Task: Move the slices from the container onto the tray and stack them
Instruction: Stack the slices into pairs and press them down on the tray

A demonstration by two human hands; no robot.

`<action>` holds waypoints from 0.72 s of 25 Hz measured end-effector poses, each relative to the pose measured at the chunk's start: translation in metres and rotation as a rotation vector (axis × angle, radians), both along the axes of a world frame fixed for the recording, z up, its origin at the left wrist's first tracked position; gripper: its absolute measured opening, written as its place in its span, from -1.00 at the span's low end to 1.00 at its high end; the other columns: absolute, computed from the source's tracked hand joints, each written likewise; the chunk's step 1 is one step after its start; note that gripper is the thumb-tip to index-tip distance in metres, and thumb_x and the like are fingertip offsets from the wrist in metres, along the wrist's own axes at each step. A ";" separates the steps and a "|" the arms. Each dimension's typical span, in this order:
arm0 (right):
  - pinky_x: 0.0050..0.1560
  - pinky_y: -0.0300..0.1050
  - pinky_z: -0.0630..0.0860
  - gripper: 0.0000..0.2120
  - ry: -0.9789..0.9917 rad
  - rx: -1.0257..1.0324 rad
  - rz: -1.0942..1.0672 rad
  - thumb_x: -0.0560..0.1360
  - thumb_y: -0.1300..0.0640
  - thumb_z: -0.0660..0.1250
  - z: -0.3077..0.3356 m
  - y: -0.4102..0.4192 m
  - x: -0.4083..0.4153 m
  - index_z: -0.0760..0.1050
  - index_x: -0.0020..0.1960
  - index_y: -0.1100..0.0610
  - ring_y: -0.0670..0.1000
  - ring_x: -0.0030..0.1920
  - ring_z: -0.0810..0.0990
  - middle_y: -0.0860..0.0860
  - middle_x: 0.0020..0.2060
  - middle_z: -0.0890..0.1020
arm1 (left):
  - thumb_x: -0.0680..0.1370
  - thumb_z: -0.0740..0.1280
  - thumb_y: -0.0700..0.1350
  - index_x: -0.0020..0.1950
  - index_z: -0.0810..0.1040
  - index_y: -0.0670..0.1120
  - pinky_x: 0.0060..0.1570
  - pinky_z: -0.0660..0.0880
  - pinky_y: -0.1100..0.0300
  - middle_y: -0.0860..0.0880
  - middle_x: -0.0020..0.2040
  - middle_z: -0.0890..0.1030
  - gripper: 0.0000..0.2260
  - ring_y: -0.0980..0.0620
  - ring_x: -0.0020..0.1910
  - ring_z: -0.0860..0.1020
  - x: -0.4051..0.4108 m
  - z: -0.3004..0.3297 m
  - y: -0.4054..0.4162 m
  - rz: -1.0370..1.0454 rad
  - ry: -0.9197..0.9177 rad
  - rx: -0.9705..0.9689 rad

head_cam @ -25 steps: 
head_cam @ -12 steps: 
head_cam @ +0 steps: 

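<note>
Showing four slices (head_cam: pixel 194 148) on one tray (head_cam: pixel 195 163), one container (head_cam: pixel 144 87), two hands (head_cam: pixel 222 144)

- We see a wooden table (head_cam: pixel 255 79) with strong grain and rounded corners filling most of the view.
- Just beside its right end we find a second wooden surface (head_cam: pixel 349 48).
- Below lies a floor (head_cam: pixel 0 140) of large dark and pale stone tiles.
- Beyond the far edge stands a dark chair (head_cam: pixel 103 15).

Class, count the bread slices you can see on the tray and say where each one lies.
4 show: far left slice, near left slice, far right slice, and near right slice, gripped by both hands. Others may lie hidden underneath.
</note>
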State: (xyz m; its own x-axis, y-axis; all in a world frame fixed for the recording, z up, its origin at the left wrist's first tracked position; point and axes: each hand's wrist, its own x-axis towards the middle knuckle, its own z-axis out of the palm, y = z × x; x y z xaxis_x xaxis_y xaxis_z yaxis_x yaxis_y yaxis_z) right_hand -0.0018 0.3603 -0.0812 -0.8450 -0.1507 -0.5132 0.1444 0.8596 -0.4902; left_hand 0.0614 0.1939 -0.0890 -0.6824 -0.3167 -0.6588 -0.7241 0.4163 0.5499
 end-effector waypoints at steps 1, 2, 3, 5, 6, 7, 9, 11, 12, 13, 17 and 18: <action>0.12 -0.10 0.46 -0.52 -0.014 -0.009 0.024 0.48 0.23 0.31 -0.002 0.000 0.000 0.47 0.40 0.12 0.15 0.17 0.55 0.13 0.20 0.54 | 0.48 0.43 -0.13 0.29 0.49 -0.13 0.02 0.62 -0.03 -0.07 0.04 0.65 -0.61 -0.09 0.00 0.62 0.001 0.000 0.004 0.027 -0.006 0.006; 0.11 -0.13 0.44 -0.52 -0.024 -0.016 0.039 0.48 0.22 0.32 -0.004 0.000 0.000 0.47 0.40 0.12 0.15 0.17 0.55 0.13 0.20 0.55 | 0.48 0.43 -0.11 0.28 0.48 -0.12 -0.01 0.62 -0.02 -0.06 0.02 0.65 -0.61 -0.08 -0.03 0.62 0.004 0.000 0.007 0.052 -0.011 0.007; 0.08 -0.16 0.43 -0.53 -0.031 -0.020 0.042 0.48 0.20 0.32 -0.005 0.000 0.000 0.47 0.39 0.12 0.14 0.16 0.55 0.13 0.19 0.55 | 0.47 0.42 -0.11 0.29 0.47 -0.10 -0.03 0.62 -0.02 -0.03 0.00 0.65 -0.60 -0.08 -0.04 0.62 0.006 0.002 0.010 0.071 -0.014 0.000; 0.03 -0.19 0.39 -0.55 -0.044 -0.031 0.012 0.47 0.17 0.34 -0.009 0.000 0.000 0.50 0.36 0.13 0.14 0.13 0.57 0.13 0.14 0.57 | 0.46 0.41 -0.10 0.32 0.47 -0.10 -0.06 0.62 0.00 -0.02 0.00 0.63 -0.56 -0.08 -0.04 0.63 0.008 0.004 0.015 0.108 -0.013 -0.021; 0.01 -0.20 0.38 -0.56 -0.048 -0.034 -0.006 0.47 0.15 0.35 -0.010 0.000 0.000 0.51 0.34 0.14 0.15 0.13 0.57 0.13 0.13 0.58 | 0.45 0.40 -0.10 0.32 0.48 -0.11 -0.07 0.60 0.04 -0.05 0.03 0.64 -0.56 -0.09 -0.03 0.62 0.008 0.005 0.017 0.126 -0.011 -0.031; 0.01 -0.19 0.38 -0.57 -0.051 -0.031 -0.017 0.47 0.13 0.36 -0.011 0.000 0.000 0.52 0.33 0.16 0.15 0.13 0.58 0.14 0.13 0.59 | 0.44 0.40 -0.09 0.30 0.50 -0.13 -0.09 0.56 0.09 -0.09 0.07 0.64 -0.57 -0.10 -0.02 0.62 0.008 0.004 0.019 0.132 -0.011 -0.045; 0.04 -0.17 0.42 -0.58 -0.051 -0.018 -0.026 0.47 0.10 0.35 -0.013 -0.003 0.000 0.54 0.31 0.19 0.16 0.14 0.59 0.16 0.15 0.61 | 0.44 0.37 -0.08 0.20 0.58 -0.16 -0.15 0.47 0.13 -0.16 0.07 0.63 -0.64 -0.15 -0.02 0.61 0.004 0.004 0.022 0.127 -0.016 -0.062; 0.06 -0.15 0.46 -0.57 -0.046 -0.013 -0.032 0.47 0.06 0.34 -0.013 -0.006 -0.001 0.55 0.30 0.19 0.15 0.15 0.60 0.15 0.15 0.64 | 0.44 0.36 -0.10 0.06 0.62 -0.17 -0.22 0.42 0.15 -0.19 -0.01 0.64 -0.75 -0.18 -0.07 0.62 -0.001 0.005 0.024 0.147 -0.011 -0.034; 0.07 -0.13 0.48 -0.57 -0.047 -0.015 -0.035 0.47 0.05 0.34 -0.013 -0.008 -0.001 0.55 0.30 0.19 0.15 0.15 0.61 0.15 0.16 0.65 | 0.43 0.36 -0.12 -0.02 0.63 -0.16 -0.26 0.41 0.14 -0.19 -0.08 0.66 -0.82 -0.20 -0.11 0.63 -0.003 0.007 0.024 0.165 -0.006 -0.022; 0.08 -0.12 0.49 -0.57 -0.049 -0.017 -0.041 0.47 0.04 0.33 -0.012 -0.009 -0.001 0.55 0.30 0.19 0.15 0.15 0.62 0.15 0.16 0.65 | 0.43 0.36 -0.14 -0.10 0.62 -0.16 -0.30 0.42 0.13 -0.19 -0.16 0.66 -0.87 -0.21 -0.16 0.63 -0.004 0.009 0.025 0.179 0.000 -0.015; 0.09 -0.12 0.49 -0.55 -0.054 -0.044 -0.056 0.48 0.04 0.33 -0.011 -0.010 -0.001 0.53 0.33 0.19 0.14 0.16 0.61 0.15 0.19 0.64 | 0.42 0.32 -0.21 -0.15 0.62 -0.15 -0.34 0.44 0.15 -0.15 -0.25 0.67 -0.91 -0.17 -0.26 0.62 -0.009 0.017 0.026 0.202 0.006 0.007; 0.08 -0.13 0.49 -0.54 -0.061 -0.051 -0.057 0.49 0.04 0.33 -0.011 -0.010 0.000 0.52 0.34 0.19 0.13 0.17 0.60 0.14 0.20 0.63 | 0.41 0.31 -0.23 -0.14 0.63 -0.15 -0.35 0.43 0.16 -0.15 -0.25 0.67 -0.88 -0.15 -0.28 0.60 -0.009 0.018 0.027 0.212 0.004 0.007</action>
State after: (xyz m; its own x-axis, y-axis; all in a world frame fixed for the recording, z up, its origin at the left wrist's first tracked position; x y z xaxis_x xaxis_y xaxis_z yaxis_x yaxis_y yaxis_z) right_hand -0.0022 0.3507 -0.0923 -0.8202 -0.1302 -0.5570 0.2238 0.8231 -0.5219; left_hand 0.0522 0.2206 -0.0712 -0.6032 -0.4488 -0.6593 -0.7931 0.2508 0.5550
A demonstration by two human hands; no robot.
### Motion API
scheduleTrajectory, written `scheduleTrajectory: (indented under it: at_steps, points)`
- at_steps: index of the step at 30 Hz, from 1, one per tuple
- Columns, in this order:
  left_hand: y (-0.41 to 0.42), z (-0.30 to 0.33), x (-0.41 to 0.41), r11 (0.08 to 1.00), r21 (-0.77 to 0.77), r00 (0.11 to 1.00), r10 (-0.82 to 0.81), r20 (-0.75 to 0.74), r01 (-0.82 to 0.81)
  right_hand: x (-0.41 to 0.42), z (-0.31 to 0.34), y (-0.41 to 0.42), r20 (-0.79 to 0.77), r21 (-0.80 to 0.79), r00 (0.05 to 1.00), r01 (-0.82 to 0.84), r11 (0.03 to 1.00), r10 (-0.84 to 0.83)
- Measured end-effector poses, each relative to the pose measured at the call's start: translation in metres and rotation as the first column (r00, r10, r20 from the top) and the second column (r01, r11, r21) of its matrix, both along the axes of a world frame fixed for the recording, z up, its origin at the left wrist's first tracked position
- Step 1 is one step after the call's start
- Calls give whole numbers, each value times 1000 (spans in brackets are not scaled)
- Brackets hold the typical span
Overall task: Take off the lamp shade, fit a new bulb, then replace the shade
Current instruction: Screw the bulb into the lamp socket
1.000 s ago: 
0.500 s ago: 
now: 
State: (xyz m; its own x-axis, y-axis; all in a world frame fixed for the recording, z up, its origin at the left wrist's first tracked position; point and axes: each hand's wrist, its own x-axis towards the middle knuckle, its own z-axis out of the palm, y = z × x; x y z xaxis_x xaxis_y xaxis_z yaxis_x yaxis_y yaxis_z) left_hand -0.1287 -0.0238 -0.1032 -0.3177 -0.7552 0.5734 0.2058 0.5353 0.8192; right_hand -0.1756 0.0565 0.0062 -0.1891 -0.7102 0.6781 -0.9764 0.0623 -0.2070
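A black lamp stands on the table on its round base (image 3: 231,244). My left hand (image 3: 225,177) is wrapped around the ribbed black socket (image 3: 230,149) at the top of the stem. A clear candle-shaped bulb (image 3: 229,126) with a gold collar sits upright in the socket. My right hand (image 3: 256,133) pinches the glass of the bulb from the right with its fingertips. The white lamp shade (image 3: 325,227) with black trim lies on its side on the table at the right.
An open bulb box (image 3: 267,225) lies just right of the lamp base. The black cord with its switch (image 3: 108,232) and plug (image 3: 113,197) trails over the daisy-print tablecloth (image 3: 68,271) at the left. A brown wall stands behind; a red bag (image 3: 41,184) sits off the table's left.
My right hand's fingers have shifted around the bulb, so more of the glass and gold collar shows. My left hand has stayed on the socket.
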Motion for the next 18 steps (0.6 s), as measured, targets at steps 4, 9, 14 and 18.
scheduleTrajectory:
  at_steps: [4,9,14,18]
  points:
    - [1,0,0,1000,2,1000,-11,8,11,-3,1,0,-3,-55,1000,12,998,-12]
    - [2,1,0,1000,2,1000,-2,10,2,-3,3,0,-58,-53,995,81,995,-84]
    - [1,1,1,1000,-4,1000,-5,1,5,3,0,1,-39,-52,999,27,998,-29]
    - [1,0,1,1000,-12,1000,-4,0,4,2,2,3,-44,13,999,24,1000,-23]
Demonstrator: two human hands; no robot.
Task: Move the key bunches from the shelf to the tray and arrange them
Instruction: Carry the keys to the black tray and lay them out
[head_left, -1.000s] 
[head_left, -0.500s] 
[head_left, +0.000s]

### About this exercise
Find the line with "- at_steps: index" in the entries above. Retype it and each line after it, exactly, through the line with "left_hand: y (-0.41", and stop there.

### Response box
- at_steps: index of the step at 30 Hz, from 1, one per tuple
- Columns, in this order:
  left_hand: y (-0.41 to 0.42), z (-0.30 to 0.33), x (-0.41 to 0.41), r11 (0.08 to 1.00), r21 (-0.77 to 0.77), r00 (0.11 to 1.00), r10 (-0.82 to 0.81), r20 (-0.75 to 0.74), r01 (-0.82 to 0.81)

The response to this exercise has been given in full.